## WHAT TO WORK ON:
Only the lines running from the line with "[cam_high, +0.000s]" to the end of the listing below should be copied, exactly, without pictures.

## COLLECTED MATERIAL:
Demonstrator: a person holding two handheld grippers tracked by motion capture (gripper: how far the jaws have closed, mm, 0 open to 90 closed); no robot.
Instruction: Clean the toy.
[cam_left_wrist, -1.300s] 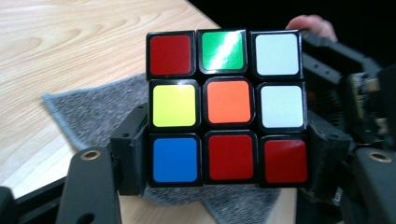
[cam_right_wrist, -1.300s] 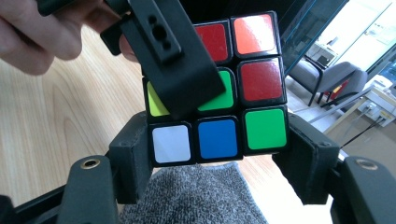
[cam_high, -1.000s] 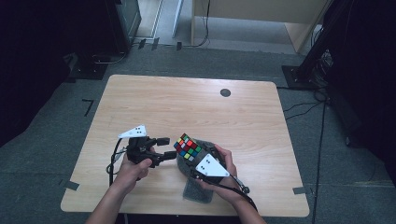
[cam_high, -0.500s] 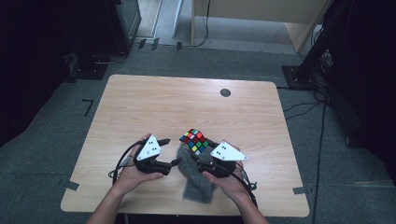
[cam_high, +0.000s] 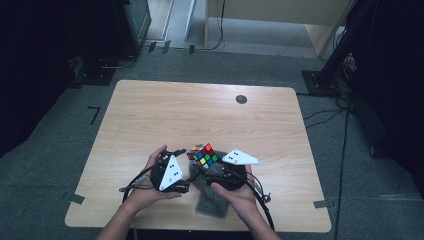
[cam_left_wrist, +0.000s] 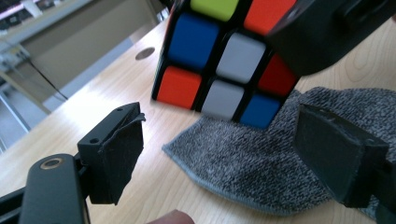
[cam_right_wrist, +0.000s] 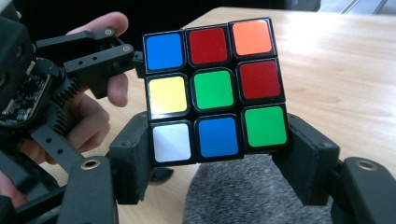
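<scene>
right claw (cam_right_wrist: 219, 154) clamps Rubik's cube (cam_right_wrist: 212, 91) by its bottom layer, above grey cloth (cam_left_wrist: 285, 168) on tabletop (cam_high: 150, 120) | left claw (cam_left_wrist: 224, 154) just beside cube, jaws just opening, nothing gripped between them

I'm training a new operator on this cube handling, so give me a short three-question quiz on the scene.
1. True or false: the right tool grips the puzzle cube by its bottom layer.
2. What lies on the table under the cube? A) grey cloth B) metal tray C) sheet of paper
3. Fill in: the middle sticker on the cube face seen in the right gripper view is ____.

Key: 1 true; 2 A, the grey cloth; 3 green.
</scene>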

## RESPONSE BOX:
[cam_high, +0.000s] 
[cam_left_wrist, +0.000s] 
[cam_right_wrist, +0.000s] 
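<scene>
right claw (cam_right_wrist: 219, 154) clamps Rubik's cube (cam_right_wrist: 212, 91) by its bottom layer, above grey cloth (cam_left_wrist: 285, 168) on tabletop (cam_high: 150, 120) | left claw (cam_left_wrist: 224, 154) just beside cube, jaws just opening, nothing gripped between them

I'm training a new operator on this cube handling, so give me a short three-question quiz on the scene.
1. True or false: the right tool grips the puzzle cube by its bottom layer.
2. What lies on the table under the cube? A) grey cloth B) metal tray C) sheet of paper
3. Fill in: the middle sticker on the cube face seen in the right gripper view is ____.

Key: 1 true; 2 A, the grey cloth; 3 green.
</scene>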

This completes the output for the exercise.